Why You Need to Go to Pollo Campero, the KFC of Latin America
I knew a Pollo Campero franchise had opened near my childhood home in Falls Church, Virginia the minute I smelled that delectable citrus and oregano-infused fried chicken from nearly a quarter-mile away. Half of my neighborhood showed up there the next day, and security guards were dispatched to help with crowd control.
Pollo Campero, which translates as “country chicken,” is the world’s largest Latin American chicken chain and boasts a dedicated cult following. When it first opened in Guatemala in the 1970s, its signature fried chicken spread like wildfire across the Central American region.
Before Pollo Campero went stateside, people would carry as much chicken as TSA-possible on planes from Central American to the US. El Salvador’s Aeropuerto Internacional Monseñor Óscar Arnulfo Romero even has a Pollo Campero just so fans can carry on as much as they can hold on board. Fan Joey Alzamora’s family would send him Pollo Campero by way of Encomiendas, Guatemala. They would buy a box of chicken, seal it up real tight, freeze it and send it all the same day. He says he was “born with Pollo Campero in my vocabulary.”
You may be thinking, “Great, another fried chicken chain to fuel America’s obsession.’’ But once you try Pollo Campero, it’s easy to understand why people go crazy over a two-piece combo box with yuca fries, tortillas, beans, and platanitos.
First of all, it is Action Bronson delicious. The chicken skin is perfectly spiced and crispy. If Pollo Campero sold buckets of fried chicken skin alone, there would be a market for it. But also, the meat is juicy, juicy, juicy. The Campero Beans, which are slow-cooked with chorizo, jalapeños, tomatoes, and onions, are fuego. I like to dip my yuca fries in them.
Thanks to Pollo Campero’s crossover appeal, it’s a Central-American cultural phenomenon to be reckoned with. I can easily see it influencing the greater culinary landscape in the US to the point where it gets woven into the very fabric of what we call American food.
How big is Pollo Campero in the US? There were lines around the block for the LA opening back in 2002. I don’t know another piece of chicken that attracts that level of Dominique- Ansel-cronut-inducing frenzy from people. They’ve even dared to open a new franchise in Nashville, hot chicken’s home turf. İSinvergüenza!
It’s not just homesick Central Americans who stan for Pollo Campero. You’ll also see a fair number of non-Hispanic diners there, too. Kris Daswani, part-owner of a Dallas, Texas Pollo Campero, gets a lot of Anglo-Americans during lunch. He says they go for the fried chicken or Camperitos (their version of nuggets). Many of these crossover customers have become regulars. The menu is familiar enough to US palates to be approachable, while also inviting curiosity about the Central-American items like horchata (a sweetened beverage made from rice), fries made from yuca, guava barbecue empanadas and tamarindo ketchup.

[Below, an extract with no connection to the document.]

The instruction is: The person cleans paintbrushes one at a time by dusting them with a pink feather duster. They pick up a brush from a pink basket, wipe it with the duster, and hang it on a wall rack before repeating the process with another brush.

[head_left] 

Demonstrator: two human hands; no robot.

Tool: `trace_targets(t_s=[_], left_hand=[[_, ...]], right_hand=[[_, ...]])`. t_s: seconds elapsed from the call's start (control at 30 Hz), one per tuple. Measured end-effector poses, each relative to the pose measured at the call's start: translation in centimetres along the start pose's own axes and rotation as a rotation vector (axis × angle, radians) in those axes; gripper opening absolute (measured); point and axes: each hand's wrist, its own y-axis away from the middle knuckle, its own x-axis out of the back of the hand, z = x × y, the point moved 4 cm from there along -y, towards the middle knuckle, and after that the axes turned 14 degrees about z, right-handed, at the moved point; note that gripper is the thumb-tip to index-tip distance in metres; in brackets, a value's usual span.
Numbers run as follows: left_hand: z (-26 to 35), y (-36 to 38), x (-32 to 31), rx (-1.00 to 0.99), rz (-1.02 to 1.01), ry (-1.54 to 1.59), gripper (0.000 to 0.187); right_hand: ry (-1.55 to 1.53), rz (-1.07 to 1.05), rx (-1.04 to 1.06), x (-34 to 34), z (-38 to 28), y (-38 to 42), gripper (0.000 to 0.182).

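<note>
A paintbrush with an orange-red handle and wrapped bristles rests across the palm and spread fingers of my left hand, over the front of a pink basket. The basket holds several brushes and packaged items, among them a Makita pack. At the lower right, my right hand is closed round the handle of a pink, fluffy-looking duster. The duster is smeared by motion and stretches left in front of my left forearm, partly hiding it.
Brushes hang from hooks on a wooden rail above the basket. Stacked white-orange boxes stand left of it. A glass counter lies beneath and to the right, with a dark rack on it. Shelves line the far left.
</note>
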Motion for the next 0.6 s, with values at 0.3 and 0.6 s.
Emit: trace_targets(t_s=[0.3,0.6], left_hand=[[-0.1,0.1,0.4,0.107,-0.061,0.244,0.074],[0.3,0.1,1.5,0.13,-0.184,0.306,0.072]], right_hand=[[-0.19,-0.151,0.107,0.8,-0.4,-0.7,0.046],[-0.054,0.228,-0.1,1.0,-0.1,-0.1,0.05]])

That crossover appeal makes sense, considering the place Latin flavors hold in American cuisine. “Certainly the Latin American influence has spread, especially in the southern United States, to the point where some dishes are now considered part of the pantheon of 'Southern' cooking,” says Nashville-based food writer and hot chicken expert Timothy Davis, author of the definitive hot chicken Bible, The Hot Chicken Cookbook: The Fiery History & Red-Hot Recipes of Nashville’s Beloved Bird.
Davis cites Latin-American foods that have become integrated into Southern cuisine, like tamales, and jalapenos (especially in cornbread), and the liberal use of peppers and hot sauces. Both traditions embrace beans and rice, barbacoa/barbecue, pastor/pulled pork, and the use of tripe, tongue, and other offal.
“My parents live in a heavy agricultural area of North Carolina, and there are two types of restaurants there: Mexican/Guatemalan/Latin American and American Southern,” says Davis. “Both are what you might call country cooking.”
That country cooking tastes like home for a lot of Pollo Campero diners. Walk into a Pollo Campero just about anywhere, and you’ll see a lot of Latino families and solo diners waxing nostalgic. And while some PCFs (Pollo Campero Fans) argue that the chicken tastes better eaten in Central-America, that connection to home seems to surpass simulacrum of taste.
“It’s the culture of it, the memories of my family and being in Guatemala that make me miss or crave [Pollo Campero],” says Alamorza. “It’s about being connected to family.”
But even if you’re not even remotely Central American, this fried chicken has a way of defying culinary borders and hitting you in a deep emotional place. Just ask Chicago-based Filipina Natalia Roxas. “Pollo Campero is attractive to me because of the familiarity of the flavors to the Philippines,” she says. “That’s why I hit it up.”